Known as a coffee giant, Brazil produces over 40 percent of the world’s coffee! Most of this is lower grade Arabica and even lower grade robusta, but there are some special Brazilian coffees out there, and if you ever have had an espresso or cappuccino, there is a great chance you have had a Brazilian coffee before.Why does Brazil produce so much coffee, yet so much of it is not specialty grade? Two reasons: Coffee is a major agricultural crop in Brazil, and thus economies of scale rule here, not quality of the cup, per se. Many Brazilian coffees are mechanically stripped from the coffee tree, not lovingly hand picked. This mechanical picking results in many less-than-ripe cherries taken off the tree. Another factor in Brazil’s coffee is altitude, or lack thereof. Much of Brazil’s coffee is lower grown in grassland areas in non-volcanic soil. These conditions are less than ideal for specialty coffee and this comes through in the cup.Okay, okay, so if things are not that great in Brazil, then why do they grow 40 percent of the world’s coffee? Well, the answer is twofold. Most of the coffee in Brazil is grown to be “commercial” grade coffee that goes into those little metal cans, and into instant (soluble coffee in the trade), and into other uses that are similar, so that peak flavor is not a concern, but rather bulk and price are the prime considerations. The other is that there are some very good Brazilian coffees. A great high quality Brazil is soft, nutty, low acid, with nice bittersweet chocolate tastes. A good Brazil can add a lot to espresso blends, and is great straight! One of our consistent favorites is a natural Brazil, where the coffee is laid out to sun dry with the cherry on. This imparts a rich dry fruit flavor onto the coffee bean, and adds to the body of the cup!So in summary, there are some very good Brazils out there. So we cup and cup to find those that are special and pick them out of the rather large crowd of humdrum (or so-so) Brazilian coffees.
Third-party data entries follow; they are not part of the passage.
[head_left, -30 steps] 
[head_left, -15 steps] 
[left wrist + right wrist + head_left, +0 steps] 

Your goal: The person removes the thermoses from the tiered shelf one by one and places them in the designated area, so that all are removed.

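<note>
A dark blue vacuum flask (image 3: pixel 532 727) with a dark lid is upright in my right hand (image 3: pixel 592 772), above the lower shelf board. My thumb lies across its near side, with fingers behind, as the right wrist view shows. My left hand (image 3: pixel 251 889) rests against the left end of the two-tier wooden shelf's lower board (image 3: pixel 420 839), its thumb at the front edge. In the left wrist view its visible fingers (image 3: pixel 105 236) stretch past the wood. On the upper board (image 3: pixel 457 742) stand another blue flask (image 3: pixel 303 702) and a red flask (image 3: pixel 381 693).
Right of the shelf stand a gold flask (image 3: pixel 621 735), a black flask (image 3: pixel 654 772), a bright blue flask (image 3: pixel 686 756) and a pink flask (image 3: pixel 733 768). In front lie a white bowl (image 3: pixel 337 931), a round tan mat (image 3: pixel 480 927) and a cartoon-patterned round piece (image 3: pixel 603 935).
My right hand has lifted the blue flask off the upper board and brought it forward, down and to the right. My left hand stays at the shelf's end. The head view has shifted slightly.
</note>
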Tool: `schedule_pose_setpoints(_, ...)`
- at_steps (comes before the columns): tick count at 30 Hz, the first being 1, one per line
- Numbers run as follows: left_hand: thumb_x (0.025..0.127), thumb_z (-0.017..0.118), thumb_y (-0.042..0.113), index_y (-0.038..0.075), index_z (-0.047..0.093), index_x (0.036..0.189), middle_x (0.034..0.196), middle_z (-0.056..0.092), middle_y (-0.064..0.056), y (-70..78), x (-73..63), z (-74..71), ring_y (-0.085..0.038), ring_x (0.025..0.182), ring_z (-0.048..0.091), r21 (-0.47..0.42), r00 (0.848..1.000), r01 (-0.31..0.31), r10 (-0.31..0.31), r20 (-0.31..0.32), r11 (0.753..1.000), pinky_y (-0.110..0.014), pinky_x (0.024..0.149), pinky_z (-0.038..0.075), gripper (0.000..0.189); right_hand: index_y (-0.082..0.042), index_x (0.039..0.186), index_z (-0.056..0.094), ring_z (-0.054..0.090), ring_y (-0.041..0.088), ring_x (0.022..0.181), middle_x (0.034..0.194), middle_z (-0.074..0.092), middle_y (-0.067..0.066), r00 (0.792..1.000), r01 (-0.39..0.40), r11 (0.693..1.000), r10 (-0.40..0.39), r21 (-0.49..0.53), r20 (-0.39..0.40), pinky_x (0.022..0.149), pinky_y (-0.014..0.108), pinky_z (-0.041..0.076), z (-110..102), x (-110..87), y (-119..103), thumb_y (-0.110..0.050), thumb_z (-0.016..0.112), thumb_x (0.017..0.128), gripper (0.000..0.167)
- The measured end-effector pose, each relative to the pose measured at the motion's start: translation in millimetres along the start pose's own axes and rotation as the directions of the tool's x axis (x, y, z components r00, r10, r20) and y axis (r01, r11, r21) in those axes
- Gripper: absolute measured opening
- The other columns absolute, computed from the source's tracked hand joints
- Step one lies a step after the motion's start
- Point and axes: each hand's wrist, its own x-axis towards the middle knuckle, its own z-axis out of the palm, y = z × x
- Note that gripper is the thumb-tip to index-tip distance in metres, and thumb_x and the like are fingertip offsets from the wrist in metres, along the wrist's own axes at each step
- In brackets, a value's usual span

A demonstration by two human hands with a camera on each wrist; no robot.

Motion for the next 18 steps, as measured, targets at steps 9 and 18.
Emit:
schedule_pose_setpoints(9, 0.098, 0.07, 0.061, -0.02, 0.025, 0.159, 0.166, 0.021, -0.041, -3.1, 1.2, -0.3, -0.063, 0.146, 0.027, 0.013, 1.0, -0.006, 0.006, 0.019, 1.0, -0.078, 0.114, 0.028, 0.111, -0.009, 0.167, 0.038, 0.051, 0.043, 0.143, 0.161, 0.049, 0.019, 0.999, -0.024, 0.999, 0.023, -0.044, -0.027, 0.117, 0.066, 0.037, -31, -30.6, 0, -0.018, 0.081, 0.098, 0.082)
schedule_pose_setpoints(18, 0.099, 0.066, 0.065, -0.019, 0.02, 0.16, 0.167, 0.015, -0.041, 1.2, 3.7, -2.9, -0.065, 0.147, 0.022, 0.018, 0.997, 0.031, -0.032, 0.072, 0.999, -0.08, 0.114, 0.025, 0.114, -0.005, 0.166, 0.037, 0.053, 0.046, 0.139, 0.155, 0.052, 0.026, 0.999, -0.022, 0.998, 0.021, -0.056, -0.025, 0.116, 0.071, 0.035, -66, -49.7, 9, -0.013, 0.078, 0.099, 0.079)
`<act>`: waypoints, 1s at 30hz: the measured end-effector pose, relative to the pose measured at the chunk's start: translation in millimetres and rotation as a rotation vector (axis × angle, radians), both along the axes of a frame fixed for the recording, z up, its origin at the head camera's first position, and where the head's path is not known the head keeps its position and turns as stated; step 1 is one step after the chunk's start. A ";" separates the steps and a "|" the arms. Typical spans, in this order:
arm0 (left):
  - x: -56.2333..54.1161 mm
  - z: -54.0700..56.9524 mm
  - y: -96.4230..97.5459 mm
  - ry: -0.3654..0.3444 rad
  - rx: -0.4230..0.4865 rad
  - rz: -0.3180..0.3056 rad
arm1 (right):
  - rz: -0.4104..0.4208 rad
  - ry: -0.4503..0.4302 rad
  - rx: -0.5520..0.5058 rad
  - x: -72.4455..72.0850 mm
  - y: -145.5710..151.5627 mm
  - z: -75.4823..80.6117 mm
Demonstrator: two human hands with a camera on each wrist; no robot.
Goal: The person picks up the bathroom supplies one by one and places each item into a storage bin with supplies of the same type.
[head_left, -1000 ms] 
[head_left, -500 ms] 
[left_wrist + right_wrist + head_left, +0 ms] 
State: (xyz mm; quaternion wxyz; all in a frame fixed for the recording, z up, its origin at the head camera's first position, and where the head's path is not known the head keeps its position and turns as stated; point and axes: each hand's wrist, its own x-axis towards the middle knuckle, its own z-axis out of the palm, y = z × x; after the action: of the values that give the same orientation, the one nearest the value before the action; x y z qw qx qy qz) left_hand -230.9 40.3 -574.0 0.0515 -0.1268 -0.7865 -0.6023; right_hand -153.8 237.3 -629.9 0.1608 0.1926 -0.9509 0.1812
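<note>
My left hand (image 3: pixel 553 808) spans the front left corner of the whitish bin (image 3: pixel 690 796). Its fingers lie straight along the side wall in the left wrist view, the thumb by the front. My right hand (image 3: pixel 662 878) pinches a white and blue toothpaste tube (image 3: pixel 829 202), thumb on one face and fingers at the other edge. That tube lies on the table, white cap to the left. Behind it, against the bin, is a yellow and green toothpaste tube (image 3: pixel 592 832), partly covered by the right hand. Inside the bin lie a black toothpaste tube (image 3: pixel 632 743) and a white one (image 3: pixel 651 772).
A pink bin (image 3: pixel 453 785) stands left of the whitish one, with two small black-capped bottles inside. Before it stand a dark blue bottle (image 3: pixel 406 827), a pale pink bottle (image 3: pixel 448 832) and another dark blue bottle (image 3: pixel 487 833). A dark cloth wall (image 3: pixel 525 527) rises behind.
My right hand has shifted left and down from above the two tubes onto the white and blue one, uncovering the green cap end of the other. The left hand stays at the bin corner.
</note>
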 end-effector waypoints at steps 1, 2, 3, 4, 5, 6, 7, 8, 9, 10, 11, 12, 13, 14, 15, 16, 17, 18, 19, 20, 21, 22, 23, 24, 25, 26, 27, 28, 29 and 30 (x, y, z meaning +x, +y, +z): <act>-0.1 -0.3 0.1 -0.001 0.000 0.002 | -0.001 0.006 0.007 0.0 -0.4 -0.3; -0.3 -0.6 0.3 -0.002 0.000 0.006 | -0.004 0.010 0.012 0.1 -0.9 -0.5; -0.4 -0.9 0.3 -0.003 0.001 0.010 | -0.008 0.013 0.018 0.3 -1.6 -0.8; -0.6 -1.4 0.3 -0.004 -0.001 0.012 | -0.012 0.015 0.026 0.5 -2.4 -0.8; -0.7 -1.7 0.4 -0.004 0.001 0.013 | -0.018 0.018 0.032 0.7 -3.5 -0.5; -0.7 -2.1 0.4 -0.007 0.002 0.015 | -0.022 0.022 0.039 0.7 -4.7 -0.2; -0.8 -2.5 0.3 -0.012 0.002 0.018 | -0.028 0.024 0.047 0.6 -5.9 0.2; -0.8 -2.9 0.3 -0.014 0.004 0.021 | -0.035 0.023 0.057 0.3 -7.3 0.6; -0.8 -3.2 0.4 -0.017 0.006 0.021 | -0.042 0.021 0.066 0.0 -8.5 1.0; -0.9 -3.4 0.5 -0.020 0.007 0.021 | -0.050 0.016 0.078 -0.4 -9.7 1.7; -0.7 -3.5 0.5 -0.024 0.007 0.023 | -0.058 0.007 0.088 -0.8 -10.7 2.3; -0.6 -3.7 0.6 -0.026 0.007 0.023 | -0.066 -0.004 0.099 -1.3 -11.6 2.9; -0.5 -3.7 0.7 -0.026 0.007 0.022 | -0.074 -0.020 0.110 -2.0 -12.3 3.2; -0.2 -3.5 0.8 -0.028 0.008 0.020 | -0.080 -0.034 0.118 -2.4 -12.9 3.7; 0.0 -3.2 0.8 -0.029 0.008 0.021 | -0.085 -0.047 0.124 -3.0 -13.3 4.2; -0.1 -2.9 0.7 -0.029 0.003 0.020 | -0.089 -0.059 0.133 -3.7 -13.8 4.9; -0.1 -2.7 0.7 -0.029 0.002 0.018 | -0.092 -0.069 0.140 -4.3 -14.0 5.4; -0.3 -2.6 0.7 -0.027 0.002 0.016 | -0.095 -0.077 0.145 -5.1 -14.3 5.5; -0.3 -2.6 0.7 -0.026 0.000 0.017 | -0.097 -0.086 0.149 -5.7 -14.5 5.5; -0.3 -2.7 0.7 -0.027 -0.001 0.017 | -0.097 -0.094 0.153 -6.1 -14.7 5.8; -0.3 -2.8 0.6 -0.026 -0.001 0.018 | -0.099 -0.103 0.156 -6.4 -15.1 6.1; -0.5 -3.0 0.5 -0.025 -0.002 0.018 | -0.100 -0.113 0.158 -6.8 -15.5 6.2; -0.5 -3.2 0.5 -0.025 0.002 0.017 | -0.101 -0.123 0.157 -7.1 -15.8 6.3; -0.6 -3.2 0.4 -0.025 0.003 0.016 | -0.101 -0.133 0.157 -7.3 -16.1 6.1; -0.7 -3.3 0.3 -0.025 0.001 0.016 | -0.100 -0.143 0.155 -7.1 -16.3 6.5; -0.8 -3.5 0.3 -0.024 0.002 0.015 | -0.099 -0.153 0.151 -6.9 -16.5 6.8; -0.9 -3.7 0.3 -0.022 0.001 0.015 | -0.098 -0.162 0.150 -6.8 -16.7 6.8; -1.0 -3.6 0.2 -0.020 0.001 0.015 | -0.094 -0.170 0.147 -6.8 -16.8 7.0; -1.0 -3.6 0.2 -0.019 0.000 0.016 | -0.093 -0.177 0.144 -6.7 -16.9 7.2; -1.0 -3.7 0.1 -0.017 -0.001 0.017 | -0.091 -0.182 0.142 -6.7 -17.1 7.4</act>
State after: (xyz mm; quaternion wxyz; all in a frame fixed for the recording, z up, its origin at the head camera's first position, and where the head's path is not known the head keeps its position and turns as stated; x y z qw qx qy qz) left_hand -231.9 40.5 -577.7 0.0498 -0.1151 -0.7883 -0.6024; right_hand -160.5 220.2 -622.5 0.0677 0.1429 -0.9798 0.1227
Growing Regions – Minas Gerais, Sao Paulo, Espirito Santo, Rio De Janeiro, Bahia, Goias, Rondonia, Parana
Altitude (Meters) – 800-1200
Cup Profile – Soft, Mild, and Nutty
Language – Portuguese (official), Spanish, English, French
Coffee Production (lbs.) – 3,586,440,000
Exports (lbs.) – 3,053,820,000
Botanical Varieties – Bourbon, Typica, Caturra, Catuai, Catimor, Maragogype, others
Wet Processed – Yes
Dry Processed – Yes


Colombian coffees are well balanced, medium bodied, and bright. They are also the most highly marketed coffees in the world. Everyone knows Juan Valdez. The Coffee Federation of Colombian has done an excellent job of connoting in the American public’s mind that Colombian coffees are the “richest coffees in the world.”Does Colombian coffee deserve this praise? The answer is both yes and no.Colombia has done a very nice job at bumping up the quality of its average beans and produces an above average grocery store or restaurant coffee. A lot of Colombian coffee, however, is not that truly special. On the other hand, a lot is praise-worthy. The task is to search out the exceptional among the merely decent cups.Colombia is just starting to market and sell its coffee by region and finca, as opposed to just the “Colombian Mountain Grown” label. To be honest, I think that since Colombia was so successful at marketing the country as a whole, it was a latecomer to the micro-region vintage model of coffee marketing.Overall, no reason to tell you to try Colombian coffees, since, if you drink coffee, you already have. But make sure not to discount Colombian coffee as the smiley face of the coffee world. Top-notch vintage coffees are there, just have to request them, instead of just saying, “Colombian coffee please” when you order coffee at your local coffee house.A final note: Supreme and Excelso are bean size descriptions, not cupping profiles, growing altitudes, or anything else. Supremos are bigger than Excelso, but these names do not mean anything on cup, per se. Basically they are the names that the Coffee Federation came up with. Just something to keep in mind!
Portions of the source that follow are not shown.